Am I enjoying the book? Yeah, actually-Kelly tells a story that has great scope and cheerful ambition, he makes interesting connections, and pretty consistently sparks deep thinking. I fully admit that I am a glass-half-empty kind of guy, but I also like entering the glass-half-full world, something that Kelly facilitates with straightforward fluency. The Technium, I think, is a good myth, in the sense of being a framework for making increased sense of the world-useful information, in other words. But every time I find myself thinking hey, wait a minute, I have to remind myself: Kelly actually believes it.
Marc Weidenbaum says
Yeah, I wrestled with this stuff, too, the literal-minded anthropomorphism of it all: tech follows the same evolutionary path as humans.
The one thing I’d say in the (light) defense of the anthropomorphism in Kelly’s thesis is that we are ourselves making the tech of which he speaks. I have no doubt that technology we made is inherently humanoid — we made it, so why shouldn’t it follow from our imprint? I just don’t know if that’s the case for technology over all.

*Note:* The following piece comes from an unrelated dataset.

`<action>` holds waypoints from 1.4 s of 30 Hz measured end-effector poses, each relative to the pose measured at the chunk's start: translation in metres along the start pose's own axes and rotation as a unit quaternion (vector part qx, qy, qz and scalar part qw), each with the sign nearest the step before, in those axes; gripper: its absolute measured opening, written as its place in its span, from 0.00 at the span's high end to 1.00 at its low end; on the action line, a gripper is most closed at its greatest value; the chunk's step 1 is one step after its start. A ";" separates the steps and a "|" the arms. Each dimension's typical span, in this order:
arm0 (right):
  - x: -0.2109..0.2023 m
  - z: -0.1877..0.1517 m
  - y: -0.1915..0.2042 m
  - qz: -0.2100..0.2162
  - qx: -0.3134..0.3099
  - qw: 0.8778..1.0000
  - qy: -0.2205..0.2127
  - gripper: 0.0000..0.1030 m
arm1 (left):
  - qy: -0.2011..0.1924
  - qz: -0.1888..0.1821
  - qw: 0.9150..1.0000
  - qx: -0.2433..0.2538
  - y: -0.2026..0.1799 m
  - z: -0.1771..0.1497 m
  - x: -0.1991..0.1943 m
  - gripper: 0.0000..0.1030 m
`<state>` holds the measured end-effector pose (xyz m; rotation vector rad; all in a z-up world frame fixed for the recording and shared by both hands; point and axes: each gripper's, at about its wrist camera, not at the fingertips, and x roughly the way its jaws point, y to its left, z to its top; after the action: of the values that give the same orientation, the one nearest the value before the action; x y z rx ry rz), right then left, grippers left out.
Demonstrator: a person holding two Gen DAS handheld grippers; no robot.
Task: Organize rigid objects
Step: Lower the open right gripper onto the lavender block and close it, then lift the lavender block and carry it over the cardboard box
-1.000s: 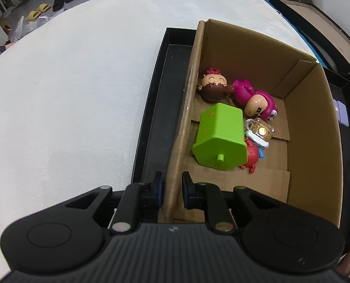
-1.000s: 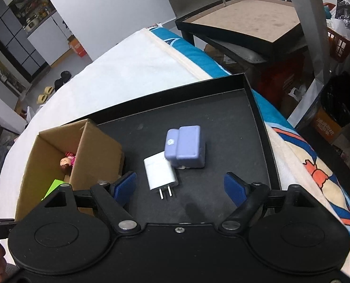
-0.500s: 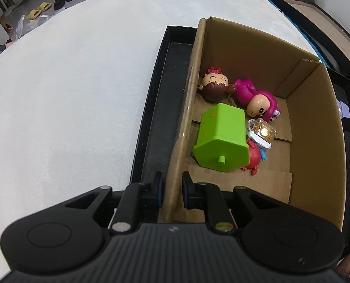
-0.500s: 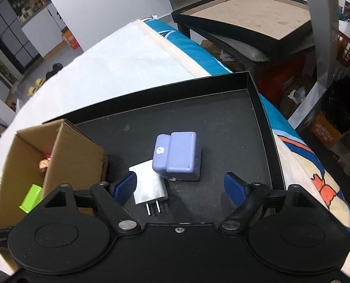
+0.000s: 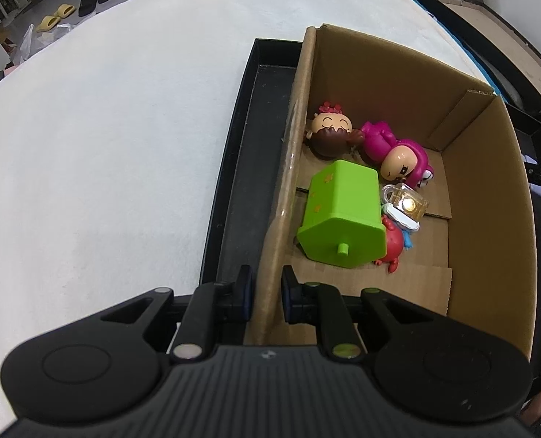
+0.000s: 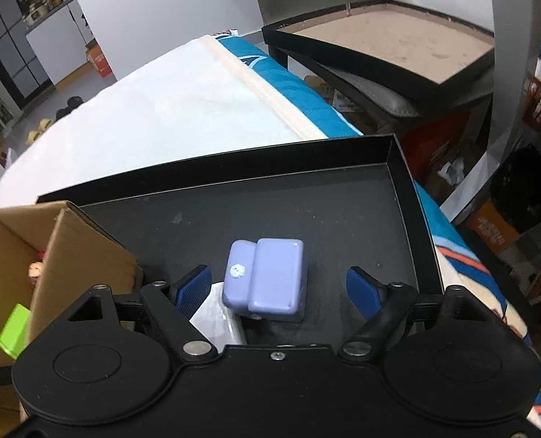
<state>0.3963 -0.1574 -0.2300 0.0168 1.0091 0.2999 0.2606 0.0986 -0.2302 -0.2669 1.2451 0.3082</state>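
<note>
Left tongs (image 5: 266, 294) clench the cardboard box (image 5: 489, 219) wall; right tongs (image 6: 279, 288) (spread wide) straddle the lilac block (image 6: 270, 279).

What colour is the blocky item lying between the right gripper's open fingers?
Pale lavender-blue adapter with a small white mark, clearest in the right wrist view.

The left gripper (image 5: 265, 294) pointed steeply down with its black fingers pinched nearly together, while the right gripper (image 6: 279, 288) tilted downward, blue-padded fingers (image 6: 363, 294) spread wide, gripping nothing.
</note>
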 end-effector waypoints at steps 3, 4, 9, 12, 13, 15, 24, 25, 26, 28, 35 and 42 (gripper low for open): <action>0.005 0.000 0.002 -0.014 -0.009 1.000 -0.003 0.22 | 0.003 -0.004 1.000 -0.002 0.002 0.002 0.000 0.85; 0.008 0.000 0.002 -0.021 -0.010 1.000 -0.003 0.22 | 0.004 -0.005 1.000 -0.002 0.003 0.002 0.000 0.85; 0.013 -0.002 -0.002 -0.021 0.000 1.000 0.005 0.57 | 0.005 -0.008 1.000 -0.002 0.003 0.003 -0.002 0.85; 0.011 -0.006 -0.003 -0.038 -0.003 0.999 0.009 0.57 | 0.007 -0.008 1.000 -0.004 0.004 0.002 -0.001 0.85; 0.010 -0.007 -0.005 -0.038 0.001 0.999 0.011 0.57 | 0.007 -0.007 1.000 -0.004 0.003 0.002 -0.001 0.85; 0.007 -0.010 -0.010 -0.035 0.012 0.999 0.017 0.57 | 0.006 -0.006 1.000 -0.001 0.002 0.002 -0.001 0.85; -0.009 -0.025 -0.015 -0.049 0.015 0.998 0.039 0.57 | 0.008 -0.016 1.000 -0.004 0.005 0.003 -0.001 0.85; -0.011 -0.026 -0.015 -0.048 0.015 0.998 0.039 0.57 | 0.008 -0.016 1.000 -0.004 0.005 0.003 -0.001 0.85; -0.014 -0.027 -0.016 -0.047 0.016 0.998 0.039 0.57 | 0.007 -0.018 1.000 -0.004 0.005 0.003 -0.002 0.85; -0.019 -0.027 -0.016 -0.046 0.017 0.998 0.038 0.57 | 0.006 -0.022 1.000 -0.005 0.006 0.003 -0.003 0.85; -0.038 -0.038 -0.017 -0.044 0.020 0.998 0.040 0.57 | 0.006 -0.038 0.999 -0.009 0.011 0.001 -0.006 0.85; -0.062 -0.045 -0.007 -0.033 0.011 0.999 0.025 0.57 | -0.001 -0.051 0.999 -0.005 0.014 -0.002 -0.006 0.85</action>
<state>0.3298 -0.1853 -0.2036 -0.0045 1.0613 0.2295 0.2524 0.1104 -0.2254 -0.3382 1.2243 0.2272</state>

Just for starters, I’d like to see if man-made technology resembles man’s behavior/evolution in a way that, say, ant-made tech resembles ant behavior/evolution, and beaver-made tech resembles beaver behavior/evolution.
Brian M Rosen says
I think you’re missing one of his larger points. He’s stating quite explicitly that this isn’t a metaphor, that technology DOES want, every bit as much as a biological agent does. Around chapter 9 he makes a pretty fascinating case for it (identifying three vectors of evolution for both ‘LIFE’ and ‘TECHNIUM’). This is no garden variety anthropomorphic fallacy at play here, this is full on assertion of a new pseudo-biological process.

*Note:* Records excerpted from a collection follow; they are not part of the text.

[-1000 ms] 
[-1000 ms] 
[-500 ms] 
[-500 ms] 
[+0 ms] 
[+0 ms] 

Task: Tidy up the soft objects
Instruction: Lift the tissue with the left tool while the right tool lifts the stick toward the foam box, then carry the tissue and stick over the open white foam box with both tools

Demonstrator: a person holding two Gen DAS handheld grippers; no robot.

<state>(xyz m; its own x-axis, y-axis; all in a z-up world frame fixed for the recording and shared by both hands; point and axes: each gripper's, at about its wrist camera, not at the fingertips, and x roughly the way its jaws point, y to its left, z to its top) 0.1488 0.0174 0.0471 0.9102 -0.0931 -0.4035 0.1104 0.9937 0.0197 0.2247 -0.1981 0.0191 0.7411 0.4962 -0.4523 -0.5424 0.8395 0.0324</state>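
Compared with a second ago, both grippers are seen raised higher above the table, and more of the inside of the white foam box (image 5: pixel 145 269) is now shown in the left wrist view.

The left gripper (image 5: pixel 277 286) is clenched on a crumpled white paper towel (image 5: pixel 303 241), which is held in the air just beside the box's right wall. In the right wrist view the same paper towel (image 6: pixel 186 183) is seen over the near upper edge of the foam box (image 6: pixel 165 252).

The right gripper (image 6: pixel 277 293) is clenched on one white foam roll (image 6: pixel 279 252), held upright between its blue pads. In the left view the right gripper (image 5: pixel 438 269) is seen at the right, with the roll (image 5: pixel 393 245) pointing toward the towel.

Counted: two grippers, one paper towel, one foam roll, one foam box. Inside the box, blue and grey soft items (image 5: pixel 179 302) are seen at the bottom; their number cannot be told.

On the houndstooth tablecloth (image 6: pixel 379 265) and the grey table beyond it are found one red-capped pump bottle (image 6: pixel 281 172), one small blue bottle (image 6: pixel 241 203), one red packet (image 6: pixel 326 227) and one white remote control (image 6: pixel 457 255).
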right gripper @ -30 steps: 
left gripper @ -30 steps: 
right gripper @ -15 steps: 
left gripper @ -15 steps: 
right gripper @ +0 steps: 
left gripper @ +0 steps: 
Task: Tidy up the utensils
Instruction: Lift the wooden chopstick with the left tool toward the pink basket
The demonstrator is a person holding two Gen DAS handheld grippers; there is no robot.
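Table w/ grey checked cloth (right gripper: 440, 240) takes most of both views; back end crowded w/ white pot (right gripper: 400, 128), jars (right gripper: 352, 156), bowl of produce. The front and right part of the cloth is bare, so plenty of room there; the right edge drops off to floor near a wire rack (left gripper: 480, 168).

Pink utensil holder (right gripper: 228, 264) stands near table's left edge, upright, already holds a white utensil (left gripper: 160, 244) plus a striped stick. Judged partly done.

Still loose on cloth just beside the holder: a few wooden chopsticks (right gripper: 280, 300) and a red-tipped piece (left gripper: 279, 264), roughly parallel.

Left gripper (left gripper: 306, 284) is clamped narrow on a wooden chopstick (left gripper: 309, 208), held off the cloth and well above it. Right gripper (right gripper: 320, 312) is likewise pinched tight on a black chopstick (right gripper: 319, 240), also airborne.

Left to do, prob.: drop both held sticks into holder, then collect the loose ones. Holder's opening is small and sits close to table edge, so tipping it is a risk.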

And I’m sure by now you’ve gotten to the parts where he tackles the technology as ‘good thing’ and humanities responsibilities in the face of technology’s allure in much more detail. Maybe a follow up post?
Matthew says
Brian: I did finally get there. He really does double down, doesn’t he? And the scope of the idea is impressive. But my suspicion of the Technium as a concept persists, partially because I’m a pessimist, but partially because Kelly keeps using the concept to veer the discussion away from the fact that what human beings want isn’t always that noble.

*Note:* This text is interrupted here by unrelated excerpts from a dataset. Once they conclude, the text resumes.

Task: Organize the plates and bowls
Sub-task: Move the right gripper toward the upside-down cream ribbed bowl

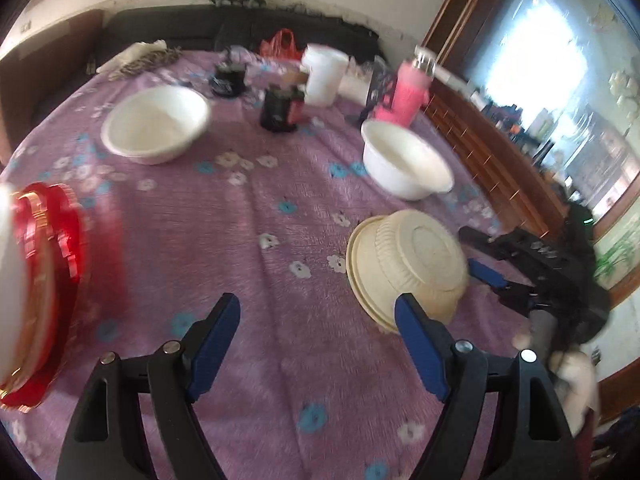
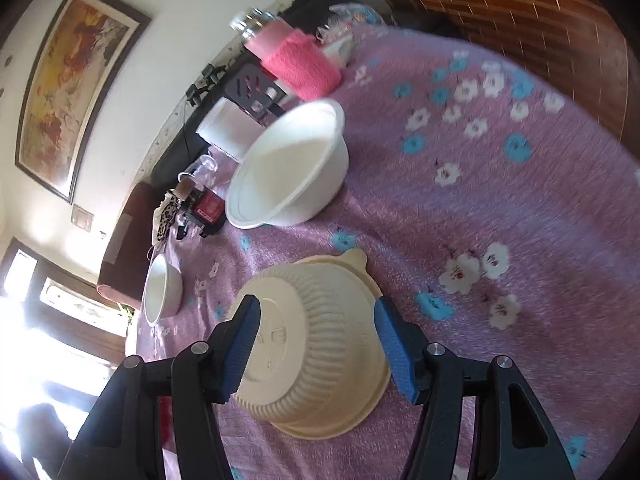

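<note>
Right tongs (image 2: 316, 350), rolled sideways, astride overturned cream bowl (image 2: 320, 360).

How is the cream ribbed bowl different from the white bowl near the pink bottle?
The cream bowl lies upside down, base showing; the white bowl sits upright, open side up. The cream bowl has ribbed walls; the white bowl's are smooth. Both rest on the purple flowered cloth.
</note>
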`<act>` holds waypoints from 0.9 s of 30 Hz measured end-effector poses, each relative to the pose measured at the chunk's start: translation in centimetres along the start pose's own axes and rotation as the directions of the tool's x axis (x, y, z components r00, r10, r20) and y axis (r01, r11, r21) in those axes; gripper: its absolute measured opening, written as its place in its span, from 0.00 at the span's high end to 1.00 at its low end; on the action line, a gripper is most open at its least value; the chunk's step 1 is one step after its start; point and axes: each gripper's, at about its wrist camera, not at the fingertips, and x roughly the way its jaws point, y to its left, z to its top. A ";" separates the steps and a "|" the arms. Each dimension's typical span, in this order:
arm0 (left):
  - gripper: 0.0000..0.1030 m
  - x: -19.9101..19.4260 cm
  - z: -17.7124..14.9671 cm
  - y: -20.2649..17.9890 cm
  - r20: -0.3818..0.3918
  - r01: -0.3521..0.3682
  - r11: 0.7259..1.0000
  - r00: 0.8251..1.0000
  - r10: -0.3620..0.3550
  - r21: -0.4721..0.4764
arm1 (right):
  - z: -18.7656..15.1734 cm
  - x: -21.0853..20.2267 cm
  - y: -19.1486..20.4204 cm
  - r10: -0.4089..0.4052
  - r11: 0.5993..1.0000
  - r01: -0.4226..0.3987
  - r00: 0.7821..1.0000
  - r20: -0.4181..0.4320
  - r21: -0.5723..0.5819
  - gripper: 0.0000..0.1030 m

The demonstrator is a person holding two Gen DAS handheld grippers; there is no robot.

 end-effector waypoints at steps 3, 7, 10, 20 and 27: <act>0.24 3.0 0.0 -0.9 -0.052 -0.101 0.993 0.993 0.104 0.053 | -0.2 0.8 0.1 0.073 0.997 -0.072 0.997 -0.040 0.017 0.37; 0.24 5.2 -0.7 -0.6 -0.113 -0.133 0.988 0.984 0.141 0.077 | -0.6 1.2 2.1 0.136 0.990 -0.139 0.987 -0.086 -0.023 0.37; 0.25 5.8 -0.9 -0.3 -0.119 -0.125 0.989 0.984 0.134 0.085 | -1.0 1.8 4.0 0.135 0.987 -0.144 0.984 -0.116 -0.067 0.35; 0.24 3.0 1.6 2.9 -0.029 0.078 0.992 0.996 -0.081 -0.096 | 0.1 2.5 2.1 0.027 0.999 -0.029 0.996 -0.084 -0.016 0.35; 0.24 5.7 2.7 4.0 -0.045 0.121 0.977 0.990 -0.131 -0.175 | -0.3 4.0 0.6 0.088 0.995 -0.079 0.986 -0.139 0.068 0.34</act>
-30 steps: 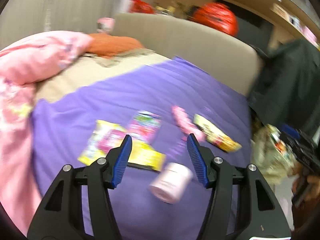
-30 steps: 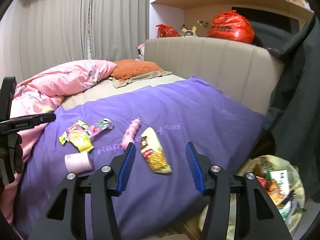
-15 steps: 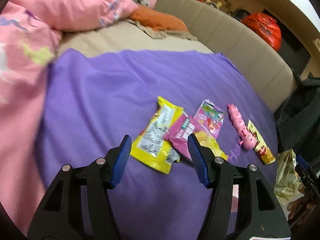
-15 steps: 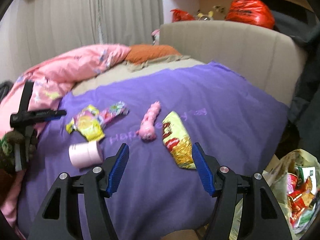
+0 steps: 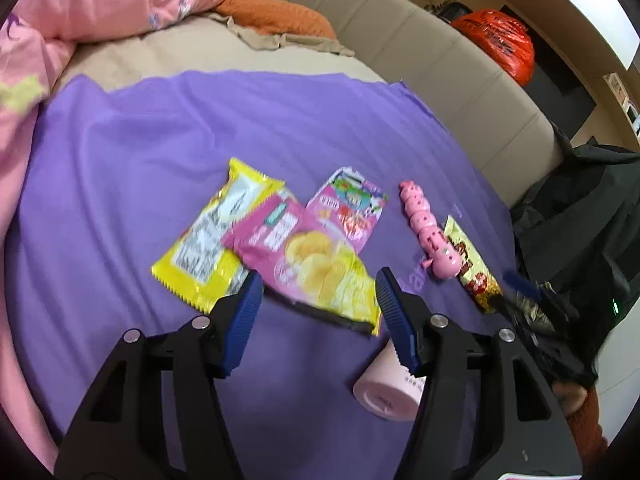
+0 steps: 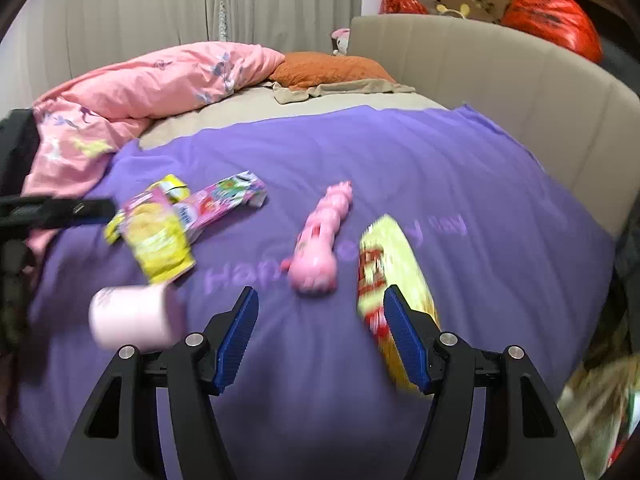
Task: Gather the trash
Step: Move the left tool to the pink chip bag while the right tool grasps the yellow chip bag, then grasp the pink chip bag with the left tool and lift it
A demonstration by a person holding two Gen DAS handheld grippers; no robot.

It’s interesting to compare chapter 8 of the book with the somewhat longer version on Kelly’s website; the difference is largely in the book’s downplaying (or even omitting) the economic and institutional structure that sprang up in the wake of the promulgation of Moore’s Law and how it dedicated a large part of the industry to maintaining its course. When Kelly asks, “Why don’t we see Moore’s Law type of growth in the performance of solar cells if this is simply a matter of believing in a self-fulfilling prophecy?”, he decides it’s because of scaling: “our entire new economy is built around technologies that scale down well,” unlike energy needs. But notice: it’s economics, not the technology itself. We still choose what we’re going to improve, and, based on the market and how human beings have chosen to invest in it—not the technology—semiconductors become cheap and ubiquitous while alternative energy doesn’t. And that, at least to me, implies convenience, or inertia, or being generally too lazy to dismantle fossil-fuel regulatory capture, or any of a host of other not-terribly-noble reasons, at least as much as technological inevitability. (Again: glass-half-empty. It’s a chronic condition.)
Lisa Hirsch says
He really does believe that Technology has an existence independent of humans? What does he say about human discovery and the choices humans have made about the uses of technology? Why is it that, for example, reproductive technologies are handled quite differently in Great Britain and in the US?
Does he think that Google web search and everything that came with it WANTED to be invented??